I finally found a cart for my 31" mini Isaac..Found it on Craigslist and then found out a lady I knew had it...lol.. My questions are : 1. How do you attach the traces?. 2. Does anyone know anything about these wheels? I called Mr.Graber ( nice man) and he said they should have had the spoke wheels, which I knew anyway.Some one had changed them along the way.I've never seen wheels like this on a cart..Thank you for any information..


----------



## happy appy (Jul 4, 2012)

Well I can help with the traces. Pull the lace out from the end and slip the trace on and put the lace back. I have a cart that has that type of whipple tree. As for the tires, can't help but I bet that makes for a smoother ride on rough paths.


----------



## izmepeggy (Jul 4, 2012)

happy appy said:


> Well I can help with the traces. Pull the lace out from the end and slip the trace on and put the lace back. I have a cart that has that type of whipple tree. As for the tires, can't help but I bet that makes for a smoother ride on rough paths.


But what prevents the lace from coming back out? And Thank you for your response..


----------



## happy appy (Jul 4, 2012)

My tree has a little grove up from the end that the trace sits in and then the lace goes in the hole. It has never came out yet. I can take a picture of it tomorrow if you like.


----------



## izmepeggy (Jul 4, 2012)

happy appy said:


> My tree has a little grove up from the end that the trace sits in and then the lace goes in the hole. It has never came out yet. I can take a picture of it tomorrow if you like.


 Could you please..That would be so helpful..Thank you


----------



## Sandee (Jul 5, 2012)

I have one tree that has a slot and one that does not. The lace is usually tight in the hole and/or long enough that it does not come out without you pulling it out. Also the slot or hole in the trace is usually a tight fit when you slide it onto the tree.

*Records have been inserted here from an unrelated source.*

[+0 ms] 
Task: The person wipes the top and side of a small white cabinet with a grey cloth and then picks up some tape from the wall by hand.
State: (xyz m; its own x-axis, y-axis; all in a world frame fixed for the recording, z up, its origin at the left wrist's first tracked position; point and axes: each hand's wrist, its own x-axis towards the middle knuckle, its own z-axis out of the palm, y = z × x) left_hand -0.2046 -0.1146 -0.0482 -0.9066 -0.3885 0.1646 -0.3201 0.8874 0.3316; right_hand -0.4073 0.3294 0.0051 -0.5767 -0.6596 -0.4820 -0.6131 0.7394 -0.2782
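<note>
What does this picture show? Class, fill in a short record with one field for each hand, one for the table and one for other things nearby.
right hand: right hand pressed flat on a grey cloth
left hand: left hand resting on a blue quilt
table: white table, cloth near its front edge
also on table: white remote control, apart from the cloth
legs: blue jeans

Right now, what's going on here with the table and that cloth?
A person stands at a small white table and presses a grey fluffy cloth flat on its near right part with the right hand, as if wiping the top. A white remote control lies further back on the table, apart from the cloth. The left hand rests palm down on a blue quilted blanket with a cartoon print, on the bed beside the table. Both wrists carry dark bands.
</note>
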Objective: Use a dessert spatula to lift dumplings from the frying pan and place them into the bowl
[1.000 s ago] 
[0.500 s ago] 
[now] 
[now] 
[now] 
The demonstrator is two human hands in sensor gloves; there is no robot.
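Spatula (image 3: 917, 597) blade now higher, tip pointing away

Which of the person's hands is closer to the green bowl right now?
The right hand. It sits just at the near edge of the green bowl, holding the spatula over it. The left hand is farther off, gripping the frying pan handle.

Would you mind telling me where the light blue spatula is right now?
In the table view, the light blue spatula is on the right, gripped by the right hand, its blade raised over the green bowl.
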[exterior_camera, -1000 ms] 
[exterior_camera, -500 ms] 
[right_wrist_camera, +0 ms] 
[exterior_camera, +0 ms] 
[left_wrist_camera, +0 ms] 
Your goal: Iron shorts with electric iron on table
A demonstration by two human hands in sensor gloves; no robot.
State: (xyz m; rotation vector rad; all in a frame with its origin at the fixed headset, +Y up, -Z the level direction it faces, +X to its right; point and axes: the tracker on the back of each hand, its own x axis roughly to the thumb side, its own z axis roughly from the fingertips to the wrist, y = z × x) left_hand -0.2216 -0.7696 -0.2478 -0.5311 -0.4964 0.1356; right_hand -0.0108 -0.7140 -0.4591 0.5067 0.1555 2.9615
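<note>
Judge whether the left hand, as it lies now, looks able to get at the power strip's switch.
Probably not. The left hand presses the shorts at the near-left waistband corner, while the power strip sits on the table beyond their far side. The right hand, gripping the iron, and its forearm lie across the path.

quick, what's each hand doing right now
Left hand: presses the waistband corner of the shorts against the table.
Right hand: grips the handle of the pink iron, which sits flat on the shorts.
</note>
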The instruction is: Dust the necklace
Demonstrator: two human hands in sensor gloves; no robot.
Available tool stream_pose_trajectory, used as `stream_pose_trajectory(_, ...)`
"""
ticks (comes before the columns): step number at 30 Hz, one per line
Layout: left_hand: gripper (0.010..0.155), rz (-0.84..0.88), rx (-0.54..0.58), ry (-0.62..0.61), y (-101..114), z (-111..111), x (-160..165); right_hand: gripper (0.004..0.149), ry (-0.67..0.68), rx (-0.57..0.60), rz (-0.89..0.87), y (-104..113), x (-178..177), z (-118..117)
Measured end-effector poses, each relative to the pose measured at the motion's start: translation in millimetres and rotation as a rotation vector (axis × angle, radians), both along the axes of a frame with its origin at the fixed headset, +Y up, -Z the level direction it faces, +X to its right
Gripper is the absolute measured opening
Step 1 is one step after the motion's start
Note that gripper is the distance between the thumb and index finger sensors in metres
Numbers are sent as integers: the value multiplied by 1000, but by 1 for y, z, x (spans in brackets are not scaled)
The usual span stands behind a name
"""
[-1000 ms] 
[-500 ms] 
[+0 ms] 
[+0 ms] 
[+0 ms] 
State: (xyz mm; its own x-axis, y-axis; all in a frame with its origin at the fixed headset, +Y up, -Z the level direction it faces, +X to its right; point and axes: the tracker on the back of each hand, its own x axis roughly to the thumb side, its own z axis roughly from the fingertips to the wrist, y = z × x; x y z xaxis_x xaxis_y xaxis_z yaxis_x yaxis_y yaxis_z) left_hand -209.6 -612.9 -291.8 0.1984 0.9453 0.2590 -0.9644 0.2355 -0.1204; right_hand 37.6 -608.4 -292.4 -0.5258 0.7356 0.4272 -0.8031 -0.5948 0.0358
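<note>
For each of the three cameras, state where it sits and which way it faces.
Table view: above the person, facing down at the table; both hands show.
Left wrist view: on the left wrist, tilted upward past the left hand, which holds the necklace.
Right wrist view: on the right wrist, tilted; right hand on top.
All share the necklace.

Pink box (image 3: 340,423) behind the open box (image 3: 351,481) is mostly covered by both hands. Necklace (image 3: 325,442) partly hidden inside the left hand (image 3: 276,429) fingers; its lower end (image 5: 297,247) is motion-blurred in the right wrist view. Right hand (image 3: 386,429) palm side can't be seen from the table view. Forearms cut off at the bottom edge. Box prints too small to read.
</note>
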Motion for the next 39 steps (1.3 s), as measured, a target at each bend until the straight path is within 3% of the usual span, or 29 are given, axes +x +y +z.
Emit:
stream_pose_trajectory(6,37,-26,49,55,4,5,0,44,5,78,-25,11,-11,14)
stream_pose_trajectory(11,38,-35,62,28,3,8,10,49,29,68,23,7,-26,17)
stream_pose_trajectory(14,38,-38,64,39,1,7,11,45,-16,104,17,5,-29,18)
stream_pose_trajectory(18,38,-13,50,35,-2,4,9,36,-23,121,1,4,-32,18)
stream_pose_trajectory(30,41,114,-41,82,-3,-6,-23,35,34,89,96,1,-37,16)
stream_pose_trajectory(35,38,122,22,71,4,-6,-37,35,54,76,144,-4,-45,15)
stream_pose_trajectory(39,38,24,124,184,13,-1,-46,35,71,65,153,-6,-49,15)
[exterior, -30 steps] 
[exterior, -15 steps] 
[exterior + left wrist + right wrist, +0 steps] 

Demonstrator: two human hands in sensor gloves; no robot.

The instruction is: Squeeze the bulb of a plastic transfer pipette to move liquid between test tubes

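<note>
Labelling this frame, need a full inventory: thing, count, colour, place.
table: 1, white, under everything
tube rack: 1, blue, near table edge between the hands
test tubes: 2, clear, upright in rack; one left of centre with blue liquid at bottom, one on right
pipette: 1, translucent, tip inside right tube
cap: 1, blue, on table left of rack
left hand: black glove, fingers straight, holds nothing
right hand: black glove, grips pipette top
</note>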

I wonder if the wheels were damaged and that was all they could find (or cheaper) to put on the cart. I would think that those small wheels would make it a bumpier ride than the bigger "bike" wheels. If you replace them make sure you get heavy duty spoke wheels not bicycle wheels. I'd suggest a place in CA. (can't remember the name at the moment) when I do I'll come back and post.


----------



## happy appy (Jul 5, 2012)

izmepeggy said:


> Could you please..That would be so helpful..Thank you


----------



## izmepeggy (Jul 5, 2012)

Sandee said:


> I have one tree that has a slot and one that does not. The lace is usually tight in the hole and/or long enough that it does not come out without you pulling it out. Also the slot or hole in the trace is usually a tight fit when you slide it onto the tree.
> 
> I wonder if the wheels were damaged and that was all they could find (or cheaper) to put on the cart. I would think that those small wheels would make it a bumpier ride than the bigger "bike" wheels. If you replace them make sure you get heavy duty spoke wheels not bicycle wheels. I'd suggest a place in CA. (can't remember the name at the moment) when I do I'll come back and post.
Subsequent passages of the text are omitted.